Task to complete:
When you write out the listing below, keep each word exactly as it stands and drop the pictures.
- - - -
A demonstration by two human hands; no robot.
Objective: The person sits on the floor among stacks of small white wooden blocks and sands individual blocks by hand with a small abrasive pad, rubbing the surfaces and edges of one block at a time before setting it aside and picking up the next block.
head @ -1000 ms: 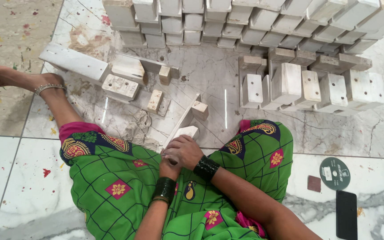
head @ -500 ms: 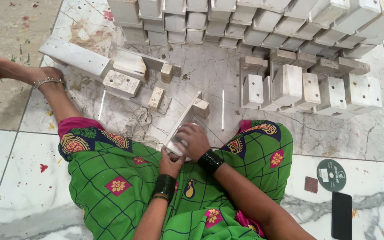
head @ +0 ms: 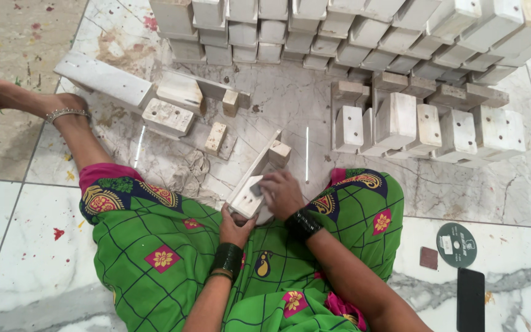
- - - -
Response to the exercise:
A demonstration by two human hands; no robot.
Objective: The person sits on the floor among stacks of small white wooden blocks and sands individual blocks by hand with a small abrasive pad, rubbing the surfaces and edges of one block at a time before setting it aside and picking up the next block.
head @ -1000 ms: 
head @ -500 ms: 
head @ +0 ms: 

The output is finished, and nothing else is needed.